■ DATA BLOCK ■
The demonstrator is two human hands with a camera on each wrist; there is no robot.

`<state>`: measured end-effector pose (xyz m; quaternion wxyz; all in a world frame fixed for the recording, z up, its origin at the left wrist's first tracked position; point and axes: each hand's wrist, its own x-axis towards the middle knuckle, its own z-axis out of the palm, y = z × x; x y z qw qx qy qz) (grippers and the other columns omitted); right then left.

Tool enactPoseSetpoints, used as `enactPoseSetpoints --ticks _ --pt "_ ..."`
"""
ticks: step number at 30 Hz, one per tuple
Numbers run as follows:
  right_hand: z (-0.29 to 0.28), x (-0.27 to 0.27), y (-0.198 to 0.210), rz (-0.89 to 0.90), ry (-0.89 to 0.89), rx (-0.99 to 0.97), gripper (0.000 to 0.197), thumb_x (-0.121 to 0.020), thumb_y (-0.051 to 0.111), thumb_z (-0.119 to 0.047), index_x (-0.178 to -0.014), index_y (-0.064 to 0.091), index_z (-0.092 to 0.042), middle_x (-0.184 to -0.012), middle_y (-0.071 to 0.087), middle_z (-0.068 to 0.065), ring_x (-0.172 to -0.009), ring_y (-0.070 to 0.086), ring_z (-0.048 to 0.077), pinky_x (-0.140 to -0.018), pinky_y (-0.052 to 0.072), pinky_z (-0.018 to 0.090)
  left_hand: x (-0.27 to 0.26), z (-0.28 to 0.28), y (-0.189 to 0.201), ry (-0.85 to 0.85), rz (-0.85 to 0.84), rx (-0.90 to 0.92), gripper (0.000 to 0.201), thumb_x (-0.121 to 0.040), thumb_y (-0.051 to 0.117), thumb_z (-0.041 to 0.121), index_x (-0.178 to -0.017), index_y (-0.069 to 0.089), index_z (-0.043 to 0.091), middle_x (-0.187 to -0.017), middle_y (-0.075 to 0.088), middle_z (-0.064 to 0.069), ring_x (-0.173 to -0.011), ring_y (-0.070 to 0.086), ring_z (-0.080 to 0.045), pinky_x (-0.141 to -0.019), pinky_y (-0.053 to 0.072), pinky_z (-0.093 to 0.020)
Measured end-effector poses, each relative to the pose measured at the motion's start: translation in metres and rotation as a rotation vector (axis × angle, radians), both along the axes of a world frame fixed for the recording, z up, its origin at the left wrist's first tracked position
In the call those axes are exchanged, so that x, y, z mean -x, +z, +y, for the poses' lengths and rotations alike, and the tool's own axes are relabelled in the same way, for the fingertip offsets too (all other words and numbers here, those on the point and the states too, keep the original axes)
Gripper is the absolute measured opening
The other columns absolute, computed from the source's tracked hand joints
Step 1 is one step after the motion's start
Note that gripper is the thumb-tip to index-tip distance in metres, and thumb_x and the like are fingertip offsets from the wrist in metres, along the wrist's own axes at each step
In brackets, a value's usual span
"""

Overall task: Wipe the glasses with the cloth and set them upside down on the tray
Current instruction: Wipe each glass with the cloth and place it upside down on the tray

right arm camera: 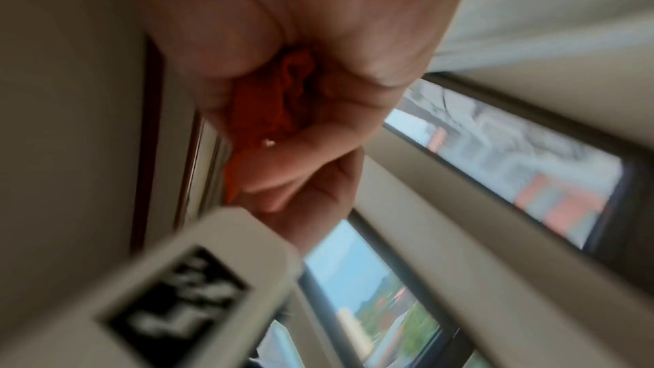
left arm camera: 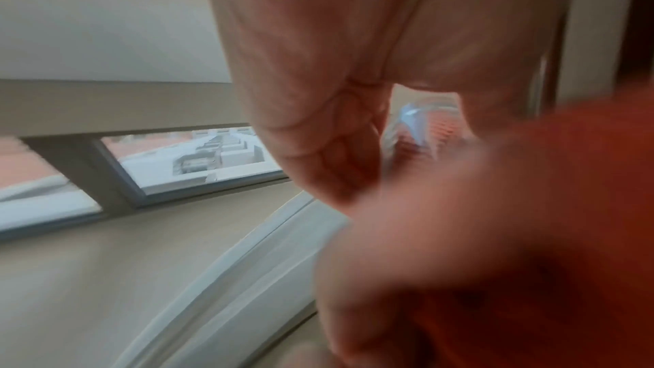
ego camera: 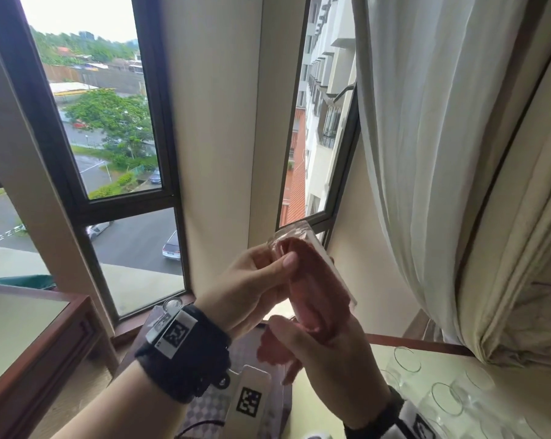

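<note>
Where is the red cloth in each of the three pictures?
Head: red cloth right of middle, stuffed inside the glass that the left hand holds.
Left wrist: blurred, far right.
Right wrist: upper middle, bunched in the right hand, cloth at.
Shared landmark: the dark-framed window.

Cloth (ego camera: 315, 280) is salmon-red, stuffed inside a clear glass (ego camera: 328, 267); deeper orange-red in the wrist views (right arm camera: 272, 111). Wrist bands (ego camera: 185, 353) black, w/ white tags carrying black-and-white square code patterns (ego camera: 249, 403). Below the glass, a surface w/ grey-and-white diamond pattern (ego camera: 204, 410). Right of the glass: white curtain (ego camera: 426, 153), more clear glasses (ego camera: 445, 397) on a pale cream top. Left of it: dark brown window frame (ego camera: 166, 153), cream wall.
</note>
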<state>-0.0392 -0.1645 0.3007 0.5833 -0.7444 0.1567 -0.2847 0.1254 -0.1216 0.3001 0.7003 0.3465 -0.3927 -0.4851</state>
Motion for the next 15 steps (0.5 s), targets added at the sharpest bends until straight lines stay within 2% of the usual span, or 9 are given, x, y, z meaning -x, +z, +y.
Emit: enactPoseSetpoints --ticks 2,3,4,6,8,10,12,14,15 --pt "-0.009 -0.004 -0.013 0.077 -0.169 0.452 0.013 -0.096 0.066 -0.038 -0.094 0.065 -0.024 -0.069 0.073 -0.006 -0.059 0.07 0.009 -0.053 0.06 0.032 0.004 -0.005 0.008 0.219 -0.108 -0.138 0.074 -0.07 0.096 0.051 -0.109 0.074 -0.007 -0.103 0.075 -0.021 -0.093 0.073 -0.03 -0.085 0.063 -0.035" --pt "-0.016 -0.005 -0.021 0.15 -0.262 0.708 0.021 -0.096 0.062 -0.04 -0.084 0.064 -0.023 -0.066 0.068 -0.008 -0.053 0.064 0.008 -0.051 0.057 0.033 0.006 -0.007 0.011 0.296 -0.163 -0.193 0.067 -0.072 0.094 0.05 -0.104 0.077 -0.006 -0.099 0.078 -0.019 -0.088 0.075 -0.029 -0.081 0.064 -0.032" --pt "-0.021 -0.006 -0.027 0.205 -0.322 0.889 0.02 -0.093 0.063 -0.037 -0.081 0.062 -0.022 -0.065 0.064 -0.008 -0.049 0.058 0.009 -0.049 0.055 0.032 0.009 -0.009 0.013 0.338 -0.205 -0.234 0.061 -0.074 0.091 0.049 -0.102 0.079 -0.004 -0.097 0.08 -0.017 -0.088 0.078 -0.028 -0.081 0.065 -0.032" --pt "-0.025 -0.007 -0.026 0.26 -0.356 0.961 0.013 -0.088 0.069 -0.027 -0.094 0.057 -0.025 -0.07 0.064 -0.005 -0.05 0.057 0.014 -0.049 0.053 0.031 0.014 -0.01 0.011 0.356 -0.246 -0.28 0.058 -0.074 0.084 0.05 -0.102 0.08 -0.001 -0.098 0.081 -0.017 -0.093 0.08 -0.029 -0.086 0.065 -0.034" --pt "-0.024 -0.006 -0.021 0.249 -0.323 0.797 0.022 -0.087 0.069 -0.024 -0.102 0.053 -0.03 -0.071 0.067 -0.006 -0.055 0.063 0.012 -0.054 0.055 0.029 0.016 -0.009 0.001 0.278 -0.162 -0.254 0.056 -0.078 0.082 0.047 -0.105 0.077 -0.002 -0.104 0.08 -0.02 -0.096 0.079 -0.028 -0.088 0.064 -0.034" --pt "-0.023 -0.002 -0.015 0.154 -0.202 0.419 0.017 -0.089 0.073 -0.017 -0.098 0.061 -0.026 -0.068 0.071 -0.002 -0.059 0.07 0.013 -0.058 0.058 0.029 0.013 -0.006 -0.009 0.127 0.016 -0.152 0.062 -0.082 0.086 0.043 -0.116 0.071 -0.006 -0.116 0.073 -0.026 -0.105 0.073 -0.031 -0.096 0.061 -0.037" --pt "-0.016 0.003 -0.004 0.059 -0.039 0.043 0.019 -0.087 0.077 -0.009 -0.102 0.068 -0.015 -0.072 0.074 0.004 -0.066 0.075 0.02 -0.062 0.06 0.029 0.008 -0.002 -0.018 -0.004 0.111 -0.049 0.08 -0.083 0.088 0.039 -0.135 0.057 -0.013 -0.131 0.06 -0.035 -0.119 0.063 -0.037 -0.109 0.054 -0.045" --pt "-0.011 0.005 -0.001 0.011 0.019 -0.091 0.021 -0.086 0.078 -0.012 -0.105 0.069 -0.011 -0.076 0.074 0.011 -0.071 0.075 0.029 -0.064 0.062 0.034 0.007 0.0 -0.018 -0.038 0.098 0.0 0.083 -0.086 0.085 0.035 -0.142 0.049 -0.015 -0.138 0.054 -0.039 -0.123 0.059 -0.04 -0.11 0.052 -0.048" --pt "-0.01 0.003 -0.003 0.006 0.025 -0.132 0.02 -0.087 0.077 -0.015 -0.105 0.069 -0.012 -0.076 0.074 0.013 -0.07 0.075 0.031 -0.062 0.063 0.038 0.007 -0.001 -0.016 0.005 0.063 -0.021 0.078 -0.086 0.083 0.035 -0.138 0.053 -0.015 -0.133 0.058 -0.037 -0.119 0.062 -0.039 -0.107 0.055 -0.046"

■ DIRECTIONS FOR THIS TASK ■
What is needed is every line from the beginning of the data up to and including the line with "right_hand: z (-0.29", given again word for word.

■ OUTPUT BELOW ■
The demonstrator is two human hands with a camera on each wrist; there is no robot.

`<state>`: measured end-effector pose (xyz m; quaternion wxyz; all in a world frame fixed for the recording, z up, its origin at the left wrist's first tracked position; point and axes: each hand's wrist, its own x-axis towards the middle knuckle, its own z-axis out of the palm, y = z × x; x y z qw qx qy qz) (grippers and the other columns omitted); right then left.

Tool enactPoseSetpoints, used as `enactPoseSetpoints --ticks _ --pt "_ ..."`
"""
ticks: step number at 30 Hz, one per tuple
Numbers run as follows:
  right_hand: z (-0.29 to 0.28), x (-0.27 to 0.27), y (-0.198 to 0.210), rz (-0.89 to 0.90), ry (-0.89 to 0.89), rx (-0.99 to 0.97), gripper (0.000 to 0.197), thumb_x (-0.121 to 0.020), thumb_y (-0.051 to 0.111), thumb_z (-0.119 to 0.047), index_x (-0.178 to -0.014), index_y (-0.064 to 0.091), index_z (-0.092 to 0.042), middle_x (-0.184 to -0.012), middle_y (-0.071 to 0.087), middle_z (-0.068 to 0.065), ring_x (-0.172 to -0.009), ring_y (-0.070 to 0.086), ring_z (-0.048 to 0.077), pinky_x (-0.140 to -0.018), pinky_y (-0.052 to 0.072), pinky_z (-0.018 to 0.090)

This output has been given in full.